ChatML is a native desktop application for AI-assisted software development. It wraps Anthropic's Claude Agent SDK into a polished desktop experience, enabling developers to work on coding tasks with Claude as a full-featured coding partner. The application provides isolated coding sessions through git worktrees, real-time streaming of Claude's responses and tool execution, and deep integration with GitHub and Linear.

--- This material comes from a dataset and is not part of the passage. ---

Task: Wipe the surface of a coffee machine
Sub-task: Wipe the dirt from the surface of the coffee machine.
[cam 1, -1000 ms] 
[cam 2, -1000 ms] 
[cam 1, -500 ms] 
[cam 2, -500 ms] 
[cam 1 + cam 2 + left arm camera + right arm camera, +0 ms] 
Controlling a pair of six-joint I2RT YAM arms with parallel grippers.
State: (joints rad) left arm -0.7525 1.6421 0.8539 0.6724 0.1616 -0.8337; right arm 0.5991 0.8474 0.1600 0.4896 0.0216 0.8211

ChatML is a polyglot application spanning four languages and runtimes:

  • TypeScript/React — The user interface, built with Next.js 16 and React 19
  • Go — The backend server, handling REST API, WebSocket, git operations, and process management
  • Rust — The Tauri 2 desktop shell, providing native window management, secure storage, and system integration
  • Node.js/TypeScript — The agent runner, wrapping the Claude Agent SDK for multi-turn AI conversations

The application runs entirely on the developer's local machine. There is no cloud server or SaaS component beyond the Claude API itself. All data is stored locally in SQLite, all git operations happen on local repositories, and all communication happens over localhost.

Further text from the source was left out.